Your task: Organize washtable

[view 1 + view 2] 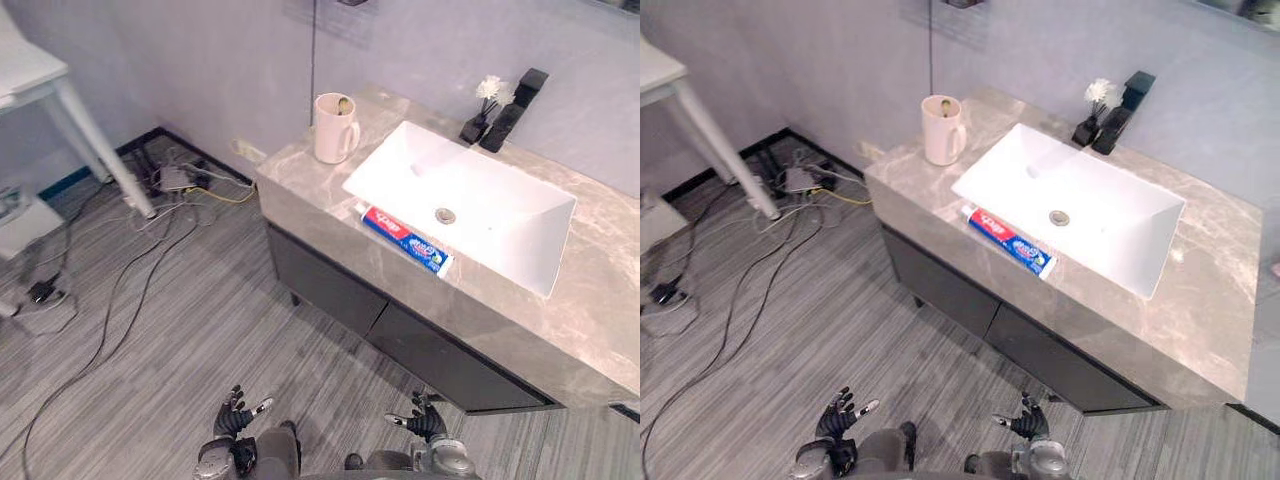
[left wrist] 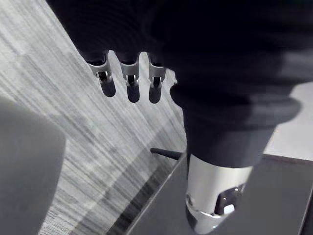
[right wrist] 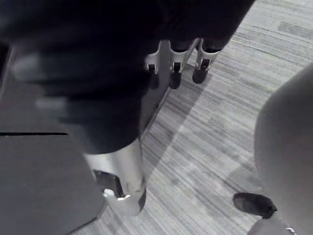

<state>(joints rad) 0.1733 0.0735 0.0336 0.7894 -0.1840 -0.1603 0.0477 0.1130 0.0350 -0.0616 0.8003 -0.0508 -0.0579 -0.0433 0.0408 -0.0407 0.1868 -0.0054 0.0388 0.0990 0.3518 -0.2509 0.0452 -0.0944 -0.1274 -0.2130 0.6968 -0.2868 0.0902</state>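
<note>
Toothpaste tube (image 1: 404, 239) flat along front edge of sink (image 1: 510, 225): likely stray, needs tidying. Mug (image 1: 334, 127) upright on bench (image 1: 600, 300) left of sink, probable holder. Left hand (image 1: 233, 418), right hand (image 1: 428, 420) well short of sink, fingers spread, empty.

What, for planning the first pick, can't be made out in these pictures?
Mug contents: too small, half hidden by its rim, eye views.
White-tufted item beside the faucet: too small to identify.
Washtable right end: cut off by left eye view's edge.
</note>
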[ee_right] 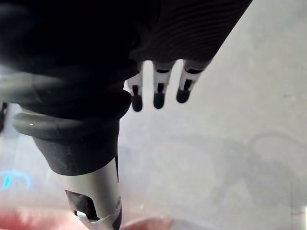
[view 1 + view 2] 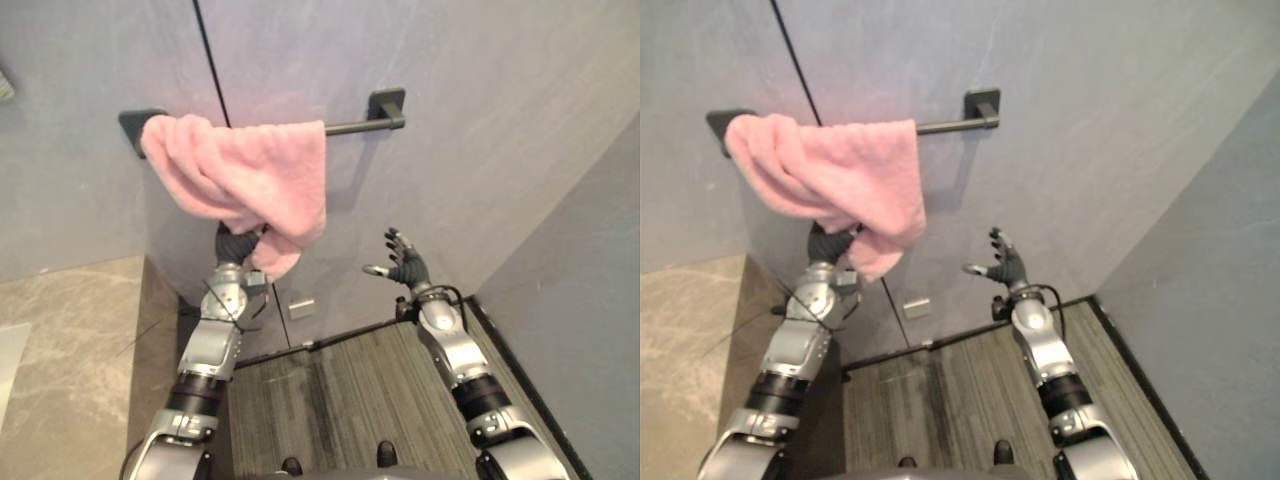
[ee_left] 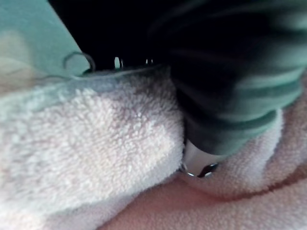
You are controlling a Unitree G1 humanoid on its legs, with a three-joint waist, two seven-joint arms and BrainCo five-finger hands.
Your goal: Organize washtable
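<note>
Grey wall [image 2: 480,60], striped dark floor [image 2: 340,400]

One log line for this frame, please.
pink towel: draped over wall bar | left hand: at towel's lower fold | right hand: open, apart from towel

The towel [image 2: 245,175] is showing a soft, plain pink. The towel bar [image 2: 350,127] and its brackets are reading matt black against the flat blue-grey wall [image 2: 480,120], which a thin black seam [image 2: 210,60] is crossing. The near floor mat [image 2: 350,400] is showing fine grey and dark stripes. The countertop [image 2: 70,330] on the left is showing beige marbling. The right hand [image 2: 407,267] is showing a dark back and silver, dark-tipped fingers [image 1: 158,91].
</note>
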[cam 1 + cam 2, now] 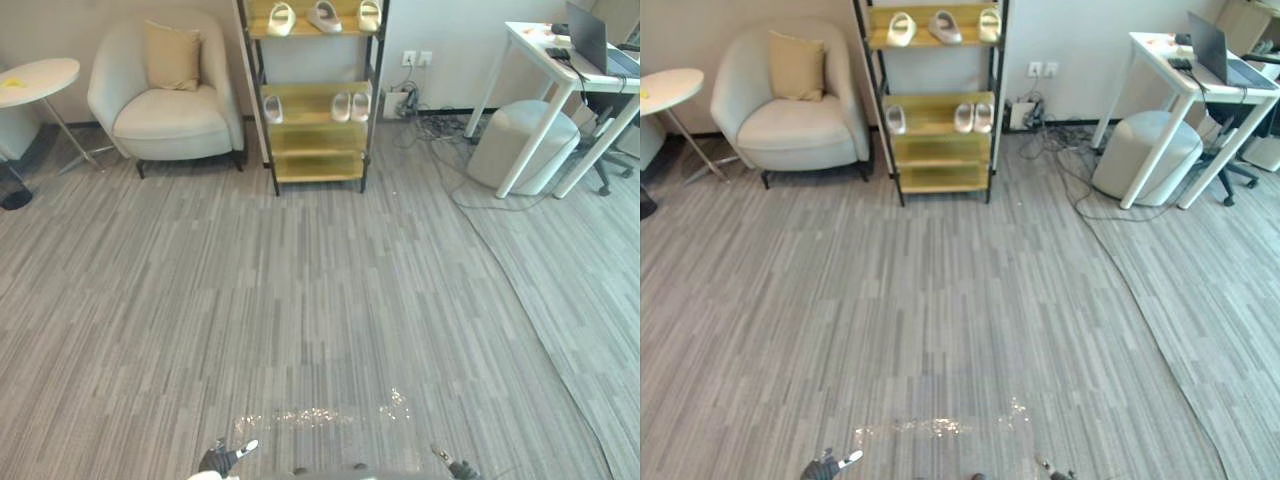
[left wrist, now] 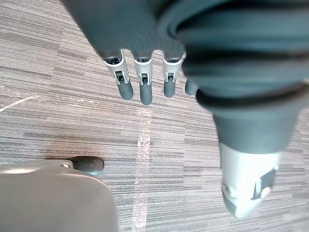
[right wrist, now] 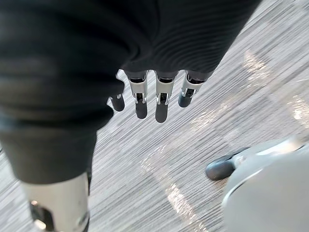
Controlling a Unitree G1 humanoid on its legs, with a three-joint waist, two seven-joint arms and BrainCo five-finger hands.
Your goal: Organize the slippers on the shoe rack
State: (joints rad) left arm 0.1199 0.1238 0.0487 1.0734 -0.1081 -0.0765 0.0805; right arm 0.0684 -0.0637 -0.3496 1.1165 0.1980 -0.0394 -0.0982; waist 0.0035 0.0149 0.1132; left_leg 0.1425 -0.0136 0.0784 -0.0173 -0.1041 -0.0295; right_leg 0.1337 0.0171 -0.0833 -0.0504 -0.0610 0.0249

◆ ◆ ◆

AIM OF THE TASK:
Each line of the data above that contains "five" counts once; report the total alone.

RESULT OF THE EXERCISE:
2